Week 8

View from the houseboats

We are back on the Boat! We had a very easy drive back from Boise and first two days home. Theo had a low fever on Saturday (which seemed totally resolved Sunday) and was so docile and polite. Then, as predicted, the household had several emotionally stormy days. We're also getting conflicting information about when childcare can resume. Our daycare says we can't all come back until the 10-person group restriction is lifted (e.g. the end of SIP) and they will be prioritizing only those who need to be on-site to do their jobs starting in June. Apparently as faculty I can claim I'm "essential" now....but that's pretty debatable in my mind. It's really hard to make a decision from pragmatic, moral, and public health-minded perspectives. No great options.

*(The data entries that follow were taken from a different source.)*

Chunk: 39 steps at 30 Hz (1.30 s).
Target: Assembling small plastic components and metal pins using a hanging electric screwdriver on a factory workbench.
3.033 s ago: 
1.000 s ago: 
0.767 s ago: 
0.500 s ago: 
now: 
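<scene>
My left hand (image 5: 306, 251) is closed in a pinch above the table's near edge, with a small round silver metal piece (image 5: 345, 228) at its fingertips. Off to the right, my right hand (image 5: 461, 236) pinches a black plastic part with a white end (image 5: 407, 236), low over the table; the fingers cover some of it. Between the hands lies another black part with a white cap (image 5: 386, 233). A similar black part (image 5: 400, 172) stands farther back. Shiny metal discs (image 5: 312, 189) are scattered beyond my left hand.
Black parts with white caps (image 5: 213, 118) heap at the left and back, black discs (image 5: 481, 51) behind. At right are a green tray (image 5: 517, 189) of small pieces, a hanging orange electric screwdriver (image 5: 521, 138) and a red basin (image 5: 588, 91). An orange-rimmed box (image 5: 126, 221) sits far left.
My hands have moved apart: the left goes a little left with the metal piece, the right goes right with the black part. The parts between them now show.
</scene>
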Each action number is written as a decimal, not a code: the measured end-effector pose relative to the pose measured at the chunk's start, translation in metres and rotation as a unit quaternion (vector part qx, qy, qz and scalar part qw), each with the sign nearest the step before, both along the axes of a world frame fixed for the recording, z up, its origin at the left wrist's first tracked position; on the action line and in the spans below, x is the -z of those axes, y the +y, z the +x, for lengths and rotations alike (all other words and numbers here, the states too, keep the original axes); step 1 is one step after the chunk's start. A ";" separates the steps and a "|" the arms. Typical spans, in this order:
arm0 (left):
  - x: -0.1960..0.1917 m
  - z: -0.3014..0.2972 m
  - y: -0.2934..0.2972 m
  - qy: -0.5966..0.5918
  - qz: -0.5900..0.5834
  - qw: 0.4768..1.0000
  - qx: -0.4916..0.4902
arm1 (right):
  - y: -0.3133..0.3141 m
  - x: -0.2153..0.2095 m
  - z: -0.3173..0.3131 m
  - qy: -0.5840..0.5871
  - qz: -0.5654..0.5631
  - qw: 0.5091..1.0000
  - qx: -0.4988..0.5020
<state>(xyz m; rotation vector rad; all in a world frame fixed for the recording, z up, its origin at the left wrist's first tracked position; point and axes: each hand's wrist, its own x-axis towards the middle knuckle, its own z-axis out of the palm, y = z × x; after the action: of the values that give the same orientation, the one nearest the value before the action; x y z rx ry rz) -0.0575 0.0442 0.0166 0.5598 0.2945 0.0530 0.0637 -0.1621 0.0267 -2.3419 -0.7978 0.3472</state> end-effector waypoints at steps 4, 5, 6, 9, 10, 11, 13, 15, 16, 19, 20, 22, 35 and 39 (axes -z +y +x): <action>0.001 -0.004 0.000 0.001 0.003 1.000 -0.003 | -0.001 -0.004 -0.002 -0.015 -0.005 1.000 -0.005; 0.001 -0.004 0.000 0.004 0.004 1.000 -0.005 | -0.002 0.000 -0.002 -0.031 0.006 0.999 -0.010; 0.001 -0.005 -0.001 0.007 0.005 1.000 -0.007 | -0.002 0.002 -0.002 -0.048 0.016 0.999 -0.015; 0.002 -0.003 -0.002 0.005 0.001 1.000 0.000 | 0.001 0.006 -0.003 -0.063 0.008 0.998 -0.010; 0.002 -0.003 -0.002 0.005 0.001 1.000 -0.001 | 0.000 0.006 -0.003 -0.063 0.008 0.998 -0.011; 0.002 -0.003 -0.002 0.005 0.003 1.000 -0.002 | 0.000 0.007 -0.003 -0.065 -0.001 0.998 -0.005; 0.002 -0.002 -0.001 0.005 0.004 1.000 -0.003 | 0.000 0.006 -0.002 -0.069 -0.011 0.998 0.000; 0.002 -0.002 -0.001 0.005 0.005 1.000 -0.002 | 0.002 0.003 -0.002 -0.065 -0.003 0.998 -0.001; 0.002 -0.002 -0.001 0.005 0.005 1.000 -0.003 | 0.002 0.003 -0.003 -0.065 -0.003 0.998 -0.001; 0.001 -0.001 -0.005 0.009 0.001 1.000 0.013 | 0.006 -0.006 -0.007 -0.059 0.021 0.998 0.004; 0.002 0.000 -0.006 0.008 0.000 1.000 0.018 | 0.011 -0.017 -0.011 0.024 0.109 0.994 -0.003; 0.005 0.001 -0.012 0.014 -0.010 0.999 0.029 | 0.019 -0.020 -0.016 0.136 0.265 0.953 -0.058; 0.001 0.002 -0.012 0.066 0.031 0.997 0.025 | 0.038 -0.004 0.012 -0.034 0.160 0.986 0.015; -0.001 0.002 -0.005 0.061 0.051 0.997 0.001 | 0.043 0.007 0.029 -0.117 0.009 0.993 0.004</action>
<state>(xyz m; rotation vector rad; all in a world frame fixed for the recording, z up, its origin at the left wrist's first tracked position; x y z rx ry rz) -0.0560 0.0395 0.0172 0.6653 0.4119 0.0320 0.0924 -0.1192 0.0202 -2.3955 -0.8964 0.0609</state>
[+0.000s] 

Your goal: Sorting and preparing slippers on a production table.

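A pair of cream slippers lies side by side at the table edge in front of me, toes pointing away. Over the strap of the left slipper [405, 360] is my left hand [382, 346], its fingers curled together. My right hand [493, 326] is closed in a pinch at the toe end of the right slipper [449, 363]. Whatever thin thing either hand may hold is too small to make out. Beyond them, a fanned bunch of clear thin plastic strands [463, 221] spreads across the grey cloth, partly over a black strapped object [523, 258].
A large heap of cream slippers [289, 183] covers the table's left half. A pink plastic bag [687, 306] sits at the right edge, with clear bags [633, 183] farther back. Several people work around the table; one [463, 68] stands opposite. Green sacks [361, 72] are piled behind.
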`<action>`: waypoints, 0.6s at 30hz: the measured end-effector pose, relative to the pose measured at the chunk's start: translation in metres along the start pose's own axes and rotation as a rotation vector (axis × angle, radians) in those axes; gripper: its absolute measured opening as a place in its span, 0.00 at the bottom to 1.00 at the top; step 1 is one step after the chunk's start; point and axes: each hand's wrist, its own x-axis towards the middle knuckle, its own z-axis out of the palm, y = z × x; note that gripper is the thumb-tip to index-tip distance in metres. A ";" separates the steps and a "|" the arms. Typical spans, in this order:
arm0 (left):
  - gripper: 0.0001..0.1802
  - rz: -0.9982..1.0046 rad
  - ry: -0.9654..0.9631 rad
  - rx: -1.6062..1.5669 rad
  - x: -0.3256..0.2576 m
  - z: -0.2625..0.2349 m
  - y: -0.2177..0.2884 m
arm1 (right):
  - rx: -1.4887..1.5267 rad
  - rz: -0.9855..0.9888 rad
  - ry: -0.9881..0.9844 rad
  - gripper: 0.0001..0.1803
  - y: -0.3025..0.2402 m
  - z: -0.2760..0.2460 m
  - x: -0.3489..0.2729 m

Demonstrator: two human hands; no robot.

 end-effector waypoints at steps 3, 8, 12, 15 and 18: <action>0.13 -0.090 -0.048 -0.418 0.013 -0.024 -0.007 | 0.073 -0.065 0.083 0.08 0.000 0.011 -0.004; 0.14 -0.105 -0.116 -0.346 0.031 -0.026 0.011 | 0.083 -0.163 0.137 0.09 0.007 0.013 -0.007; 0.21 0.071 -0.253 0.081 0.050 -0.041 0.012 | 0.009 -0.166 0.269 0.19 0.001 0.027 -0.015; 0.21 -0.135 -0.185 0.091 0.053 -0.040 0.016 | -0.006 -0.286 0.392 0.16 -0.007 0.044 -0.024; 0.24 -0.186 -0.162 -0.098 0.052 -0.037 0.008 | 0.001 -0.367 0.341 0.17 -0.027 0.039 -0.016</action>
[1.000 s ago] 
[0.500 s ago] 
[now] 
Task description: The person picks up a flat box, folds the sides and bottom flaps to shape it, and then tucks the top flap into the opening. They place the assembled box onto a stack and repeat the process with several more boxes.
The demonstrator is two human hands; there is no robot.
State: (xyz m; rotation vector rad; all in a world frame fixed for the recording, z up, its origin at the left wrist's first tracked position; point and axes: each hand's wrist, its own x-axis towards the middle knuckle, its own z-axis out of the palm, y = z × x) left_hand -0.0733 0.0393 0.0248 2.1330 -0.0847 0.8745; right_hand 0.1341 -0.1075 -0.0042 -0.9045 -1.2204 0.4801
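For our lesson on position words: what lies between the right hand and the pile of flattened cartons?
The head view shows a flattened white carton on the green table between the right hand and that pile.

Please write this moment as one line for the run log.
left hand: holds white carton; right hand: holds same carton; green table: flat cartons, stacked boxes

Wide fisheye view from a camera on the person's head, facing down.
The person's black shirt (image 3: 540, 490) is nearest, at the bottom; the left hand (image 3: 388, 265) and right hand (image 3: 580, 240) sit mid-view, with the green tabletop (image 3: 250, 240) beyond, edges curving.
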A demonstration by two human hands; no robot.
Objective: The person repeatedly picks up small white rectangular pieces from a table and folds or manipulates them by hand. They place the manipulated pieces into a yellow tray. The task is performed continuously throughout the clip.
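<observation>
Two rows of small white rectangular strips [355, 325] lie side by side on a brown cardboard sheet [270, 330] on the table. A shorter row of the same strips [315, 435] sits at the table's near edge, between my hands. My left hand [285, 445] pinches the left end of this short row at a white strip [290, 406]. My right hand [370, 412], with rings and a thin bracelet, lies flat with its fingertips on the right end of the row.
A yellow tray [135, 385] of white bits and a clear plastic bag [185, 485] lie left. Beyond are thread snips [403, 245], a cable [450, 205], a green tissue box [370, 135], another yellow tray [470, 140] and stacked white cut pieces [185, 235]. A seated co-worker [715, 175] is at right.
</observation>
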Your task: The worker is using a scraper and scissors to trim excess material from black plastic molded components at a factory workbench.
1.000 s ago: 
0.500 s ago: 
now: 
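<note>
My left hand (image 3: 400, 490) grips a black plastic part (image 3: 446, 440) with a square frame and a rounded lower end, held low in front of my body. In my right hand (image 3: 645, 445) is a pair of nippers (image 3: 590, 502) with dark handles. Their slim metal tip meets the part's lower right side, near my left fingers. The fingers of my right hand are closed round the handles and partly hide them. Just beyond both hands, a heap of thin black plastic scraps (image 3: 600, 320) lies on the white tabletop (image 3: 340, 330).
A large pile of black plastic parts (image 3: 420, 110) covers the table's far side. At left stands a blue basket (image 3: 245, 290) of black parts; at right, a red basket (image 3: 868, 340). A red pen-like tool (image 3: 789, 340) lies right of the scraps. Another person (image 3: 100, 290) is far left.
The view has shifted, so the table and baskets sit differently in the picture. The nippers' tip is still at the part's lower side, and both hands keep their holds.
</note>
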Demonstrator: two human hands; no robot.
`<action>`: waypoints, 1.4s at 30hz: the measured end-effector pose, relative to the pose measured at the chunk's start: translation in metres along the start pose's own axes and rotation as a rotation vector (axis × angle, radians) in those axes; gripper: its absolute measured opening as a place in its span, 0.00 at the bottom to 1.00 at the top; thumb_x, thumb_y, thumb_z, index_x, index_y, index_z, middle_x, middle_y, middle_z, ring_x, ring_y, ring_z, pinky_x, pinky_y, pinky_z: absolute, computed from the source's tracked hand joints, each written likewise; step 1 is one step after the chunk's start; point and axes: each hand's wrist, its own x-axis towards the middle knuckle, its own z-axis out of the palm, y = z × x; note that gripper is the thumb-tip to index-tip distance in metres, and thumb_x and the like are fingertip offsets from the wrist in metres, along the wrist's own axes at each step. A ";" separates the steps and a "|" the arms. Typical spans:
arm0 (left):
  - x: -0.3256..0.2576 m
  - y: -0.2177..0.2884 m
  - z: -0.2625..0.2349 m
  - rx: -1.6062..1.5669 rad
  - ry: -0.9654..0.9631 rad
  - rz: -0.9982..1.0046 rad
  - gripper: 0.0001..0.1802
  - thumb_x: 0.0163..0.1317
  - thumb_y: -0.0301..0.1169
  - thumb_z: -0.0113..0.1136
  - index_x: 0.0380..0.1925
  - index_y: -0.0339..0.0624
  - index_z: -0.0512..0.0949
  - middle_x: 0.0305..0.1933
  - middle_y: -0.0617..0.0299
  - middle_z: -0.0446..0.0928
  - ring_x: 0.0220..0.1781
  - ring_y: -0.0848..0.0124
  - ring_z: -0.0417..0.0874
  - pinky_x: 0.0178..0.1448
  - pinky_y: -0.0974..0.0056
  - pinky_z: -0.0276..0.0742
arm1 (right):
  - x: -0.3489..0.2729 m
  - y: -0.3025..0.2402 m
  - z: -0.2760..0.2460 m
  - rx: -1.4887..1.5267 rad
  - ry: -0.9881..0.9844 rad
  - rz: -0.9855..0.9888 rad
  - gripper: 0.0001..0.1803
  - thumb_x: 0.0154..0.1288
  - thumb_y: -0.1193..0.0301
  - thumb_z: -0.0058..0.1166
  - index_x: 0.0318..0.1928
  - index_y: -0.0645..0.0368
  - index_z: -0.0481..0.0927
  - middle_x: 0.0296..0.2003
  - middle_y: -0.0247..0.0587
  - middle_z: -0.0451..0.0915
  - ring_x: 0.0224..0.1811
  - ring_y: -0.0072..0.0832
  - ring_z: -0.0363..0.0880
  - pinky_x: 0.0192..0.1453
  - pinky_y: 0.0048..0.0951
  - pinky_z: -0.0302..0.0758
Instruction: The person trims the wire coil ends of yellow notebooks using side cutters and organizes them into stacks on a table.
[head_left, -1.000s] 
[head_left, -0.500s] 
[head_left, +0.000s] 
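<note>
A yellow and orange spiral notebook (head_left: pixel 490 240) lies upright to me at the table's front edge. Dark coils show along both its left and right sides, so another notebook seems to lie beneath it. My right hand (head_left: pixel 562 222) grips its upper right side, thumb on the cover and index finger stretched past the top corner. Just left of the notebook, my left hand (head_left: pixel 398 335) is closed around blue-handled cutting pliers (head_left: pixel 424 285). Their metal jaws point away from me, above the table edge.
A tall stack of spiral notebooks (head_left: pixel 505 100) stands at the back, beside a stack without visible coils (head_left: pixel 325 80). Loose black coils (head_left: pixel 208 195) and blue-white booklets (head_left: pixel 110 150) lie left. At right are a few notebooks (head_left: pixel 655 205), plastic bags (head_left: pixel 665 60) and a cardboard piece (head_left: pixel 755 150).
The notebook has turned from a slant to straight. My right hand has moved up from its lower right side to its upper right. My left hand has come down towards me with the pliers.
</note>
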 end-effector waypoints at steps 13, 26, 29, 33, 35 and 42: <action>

(Re)Learnings and observations

Right now I don't want solutions about the work/childcare situation: I just want to be told that whatever I'm doing or not doing is acceptable right now. So for any of you feeling similarly: you're doing great, whatever you're doing. You don't have to do anything different. Radical acceptance.

It's ok not to be ok sometimes - sometimes I forget to check in on how I'm really feeling. Turns out I'm having an uptick of grief. Absent COVID, this week would have been the American Geriatrics Society meeting. I went two years ago with Theo in tow, and my dad came with me to Orlando to take care of Theo while I was in sessions. That was the last time I saw him in-person. Funny how grief makes its own "anniversaries". I've also been dreaming about various family members who died in the last two years. Totally normal, but one more set of emotions to incorporate into the corona-coaster of emotions.

In addition to the sadness, I've got a lot of background anger and frustration rolling around. This alternates with my delight being home. It's a good week to keep reminding myself that there is very little I HAVE to accomplish this week (and I'm fortunate that's true). Hopefully next week is more productive.

Showing up to meetings isn't always a good way to spend our time, as a wise colleague-friend reminded me this week. I usually feel like I need to take the vast majority of meetings sent my way. I'm now nearly-categorically declining any meetings that happen before 1:30 pm...and trying really hard to move towards a June without meetings every single afternoon of the week

I wish more people were talking about inventing the new corona-world rather than "returning to normal". For so many people and for so many reasons, life has changed forever. Returning to "normal" is for the absolutely most privileged.

Gratitude & appreciation

  • The Bay Area weather has been beautiful. I've gotten out on a kayak and a long walk with Theo this week.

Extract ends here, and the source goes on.